# [Exercise goal]
Each line of the material that mentions the word "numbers" is to be copied.
::::::::
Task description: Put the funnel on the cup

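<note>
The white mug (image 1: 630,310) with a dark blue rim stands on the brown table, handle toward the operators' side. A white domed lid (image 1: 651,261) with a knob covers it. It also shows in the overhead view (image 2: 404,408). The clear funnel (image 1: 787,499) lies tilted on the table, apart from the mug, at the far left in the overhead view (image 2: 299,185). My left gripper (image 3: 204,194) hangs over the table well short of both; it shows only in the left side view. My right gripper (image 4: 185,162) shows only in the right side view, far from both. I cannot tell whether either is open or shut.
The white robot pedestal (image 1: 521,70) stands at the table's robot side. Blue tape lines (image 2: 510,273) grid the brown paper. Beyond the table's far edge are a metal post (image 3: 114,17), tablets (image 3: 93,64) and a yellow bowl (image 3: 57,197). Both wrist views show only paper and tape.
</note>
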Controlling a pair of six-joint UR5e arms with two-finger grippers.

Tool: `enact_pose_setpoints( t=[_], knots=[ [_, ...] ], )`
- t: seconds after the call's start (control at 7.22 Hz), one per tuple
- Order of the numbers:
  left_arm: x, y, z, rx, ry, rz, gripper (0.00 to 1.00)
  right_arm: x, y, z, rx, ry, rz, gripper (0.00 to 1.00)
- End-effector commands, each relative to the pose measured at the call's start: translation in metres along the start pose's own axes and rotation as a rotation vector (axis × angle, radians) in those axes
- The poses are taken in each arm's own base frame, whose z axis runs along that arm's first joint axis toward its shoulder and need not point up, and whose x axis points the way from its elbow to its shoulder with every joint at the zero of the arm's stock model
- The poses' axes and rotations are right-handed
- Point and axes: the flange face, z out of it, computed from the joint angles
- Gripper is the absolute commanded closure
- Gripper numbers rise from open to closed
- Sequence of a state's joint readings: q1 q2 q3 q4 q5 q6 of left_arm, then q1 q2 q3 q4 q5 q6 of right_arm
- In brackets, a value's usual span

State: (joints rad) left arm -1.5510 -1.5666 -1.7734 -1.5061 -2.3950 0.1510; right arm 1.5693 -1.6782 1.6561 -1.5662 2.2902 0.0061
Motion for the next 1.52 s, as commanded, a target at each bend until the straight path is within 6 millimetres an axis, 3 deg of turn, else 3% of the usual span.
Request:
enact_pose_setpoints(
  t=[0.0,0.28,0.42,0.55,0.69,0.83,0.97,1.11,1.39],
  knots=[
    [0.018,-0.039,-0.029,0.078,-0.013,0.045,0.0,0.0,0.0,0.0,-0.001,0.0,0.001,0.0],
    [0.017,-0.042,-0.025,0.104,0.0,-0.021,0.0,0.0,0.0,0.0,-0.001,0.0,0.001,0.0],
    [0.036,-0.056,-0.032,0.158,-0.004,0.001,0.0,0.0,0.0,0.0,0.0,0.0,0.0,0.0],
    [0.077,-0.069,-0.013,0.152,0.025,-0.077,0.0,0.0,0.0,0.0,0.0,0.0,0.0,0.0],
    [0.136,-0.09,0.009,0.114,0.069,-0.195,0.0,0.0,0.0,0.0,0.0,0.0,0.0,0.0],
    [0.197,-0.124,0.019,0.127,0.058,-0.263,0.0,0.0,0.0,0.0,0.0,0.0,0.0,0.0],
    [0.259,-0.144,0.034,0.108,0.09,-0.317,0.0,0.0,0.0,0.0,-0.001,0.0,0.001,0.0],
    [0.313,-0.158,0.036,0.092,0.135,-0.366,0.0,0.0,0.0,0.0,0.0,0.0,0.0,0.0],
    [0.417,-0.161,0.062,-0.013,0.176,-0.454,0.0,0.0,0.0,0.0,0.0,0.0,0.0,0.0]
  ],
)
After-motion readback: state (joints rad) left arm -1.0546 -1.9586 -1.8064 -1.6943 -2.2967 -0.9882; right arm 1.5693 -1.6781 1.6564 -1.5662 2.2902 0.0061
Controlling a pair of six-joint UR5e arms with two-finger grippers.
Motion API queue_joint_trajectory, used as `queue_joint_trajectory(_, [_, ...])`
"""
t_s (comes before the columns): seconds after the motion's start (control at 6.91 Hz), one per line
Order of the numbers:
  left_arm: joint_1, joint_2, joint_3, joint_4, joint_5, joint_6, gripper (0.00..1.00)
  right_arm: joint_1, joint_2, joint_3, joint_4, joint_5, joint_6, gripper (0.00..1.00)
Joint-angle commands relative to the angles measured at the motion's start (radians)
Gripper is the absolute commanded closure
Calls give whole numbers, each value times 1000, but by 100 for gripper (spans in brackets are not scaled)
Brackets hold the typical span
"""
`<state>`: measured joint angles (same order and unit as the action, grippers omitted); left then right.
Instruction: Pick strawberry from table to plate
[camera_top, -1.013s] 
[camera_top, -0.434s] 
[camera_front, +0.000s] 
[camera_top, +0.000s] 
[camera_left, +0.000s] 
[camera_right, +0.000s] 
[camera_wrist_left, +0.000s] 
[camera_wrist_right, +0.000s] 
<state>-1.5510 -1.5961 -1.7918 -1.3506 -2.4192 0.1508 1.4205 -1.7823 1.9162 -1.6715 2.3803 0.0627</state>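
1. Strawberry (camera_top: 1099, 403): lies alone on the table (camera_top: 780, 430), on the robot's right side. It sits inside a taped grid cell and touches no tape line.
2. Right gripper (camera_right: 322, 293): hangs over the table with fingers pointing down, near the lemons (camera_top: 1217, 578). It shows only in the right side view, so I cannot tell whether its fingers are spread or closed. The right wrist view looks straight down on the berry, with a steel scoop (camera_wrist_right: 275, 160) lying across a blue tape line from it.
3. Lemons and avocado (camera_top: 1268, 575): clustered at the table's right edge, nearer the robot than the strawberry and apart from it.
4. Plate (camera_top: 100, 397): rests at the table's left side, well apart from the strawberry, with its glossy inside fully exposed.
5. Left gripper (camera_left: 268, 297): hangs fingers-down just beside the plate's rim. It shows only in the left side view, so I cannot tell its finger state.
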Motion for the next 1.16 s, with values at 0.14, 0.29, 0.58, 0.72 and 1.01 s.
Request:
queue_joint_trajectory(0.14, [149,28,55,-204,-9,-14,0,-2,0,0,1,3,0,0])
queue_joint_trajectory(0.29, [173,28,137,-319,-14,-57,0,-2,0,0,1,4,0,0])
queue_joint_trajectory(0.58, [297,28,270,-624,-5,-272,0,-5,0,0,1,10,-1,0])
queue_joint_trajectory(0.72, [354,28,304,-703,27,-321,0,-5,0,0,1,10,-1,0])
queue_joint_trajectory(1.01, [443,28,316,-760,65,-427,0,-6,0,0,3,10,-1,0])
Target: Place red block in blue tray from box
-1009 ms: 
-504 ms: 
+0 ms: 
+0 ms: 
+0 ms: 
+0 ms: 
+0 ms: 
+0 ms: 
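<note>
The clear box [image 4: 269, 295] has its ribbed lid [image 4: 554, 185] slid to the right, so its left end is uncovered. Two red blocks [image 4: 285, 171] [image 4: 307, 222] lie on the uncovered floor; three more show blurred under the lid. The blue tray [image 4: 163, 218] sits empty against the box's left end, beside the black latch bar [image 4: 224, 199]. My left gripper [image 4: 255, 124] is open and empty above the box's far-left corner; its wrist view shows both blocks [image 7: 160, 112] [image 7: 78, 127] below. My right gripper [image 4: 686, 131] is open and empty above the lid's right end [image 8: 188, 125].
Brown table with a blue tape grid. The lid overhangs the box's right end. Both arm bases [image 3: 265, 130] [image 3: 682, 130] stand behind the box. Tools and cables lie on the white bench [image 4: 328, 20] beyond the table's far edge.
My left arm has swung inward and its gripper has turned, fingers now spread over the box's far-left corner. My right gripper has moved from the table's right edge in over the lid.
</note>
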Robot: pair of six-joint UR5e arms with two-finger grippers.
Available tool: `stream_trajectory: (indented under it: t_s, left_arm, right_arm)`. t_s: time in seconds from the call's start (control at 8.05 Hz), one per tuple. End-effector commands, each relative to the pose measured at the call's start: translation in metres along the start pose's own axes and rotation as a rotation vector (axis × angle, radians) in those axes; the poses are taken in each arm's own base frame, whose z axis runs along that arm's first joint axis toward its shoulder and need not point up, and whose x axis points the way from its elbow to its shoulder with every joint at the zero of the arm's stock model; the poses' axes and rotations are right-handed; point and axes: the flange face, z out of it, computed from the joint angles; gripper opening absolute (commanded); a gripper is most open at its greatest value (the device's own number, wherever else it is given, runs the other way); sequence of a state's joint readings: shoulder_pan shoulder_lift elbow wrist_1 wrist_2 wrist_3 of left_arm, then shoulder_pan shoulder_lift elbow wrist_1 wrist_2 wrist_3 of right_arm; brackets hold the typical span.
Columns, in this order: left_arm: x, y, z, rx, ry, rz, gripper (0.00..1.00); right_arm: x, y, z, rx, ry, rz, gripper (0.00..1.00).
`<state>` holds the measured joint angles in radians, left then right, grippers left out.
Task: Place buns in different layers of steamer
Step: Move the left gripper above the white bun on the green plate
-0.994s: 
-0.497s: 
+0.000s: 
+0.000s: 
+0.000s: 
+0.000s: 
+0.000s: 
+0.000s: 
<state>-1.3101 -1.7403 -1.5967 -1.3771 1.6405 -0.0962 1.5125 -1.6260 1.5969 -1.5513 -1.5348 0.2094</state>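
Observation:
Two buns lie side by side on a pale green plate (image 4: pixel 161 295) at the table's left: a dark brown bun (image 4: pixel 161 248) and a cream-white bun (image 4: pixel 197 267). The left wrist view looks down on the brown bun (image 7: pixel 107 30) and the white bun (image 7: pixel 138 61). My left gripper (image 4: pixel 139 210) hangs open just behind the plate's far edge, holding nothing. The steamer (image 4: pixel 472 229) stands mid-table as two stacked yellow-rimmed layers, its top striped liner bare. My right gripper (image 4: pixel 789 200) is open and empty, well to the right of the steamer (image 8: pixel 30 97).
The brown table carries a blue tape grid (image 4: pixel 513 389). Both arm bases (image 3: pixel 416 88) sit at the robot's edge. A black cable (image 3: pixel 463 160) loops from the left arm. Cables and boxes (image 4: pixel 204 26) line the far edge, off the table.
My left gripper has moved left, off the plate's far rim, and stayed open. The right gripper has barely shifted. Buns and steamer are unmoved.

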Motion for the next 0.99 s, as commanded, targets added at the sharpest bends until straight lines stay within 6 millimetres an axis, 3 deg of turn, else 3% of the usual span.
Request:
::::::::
# [Response to this task]
- Order of the numbers:
- Gripper numbers rise from open to closed
Order of the numbers:
Calls give whole numbers, each value times 1000, but by 100 for gripper (spans in brackets are not scaled)

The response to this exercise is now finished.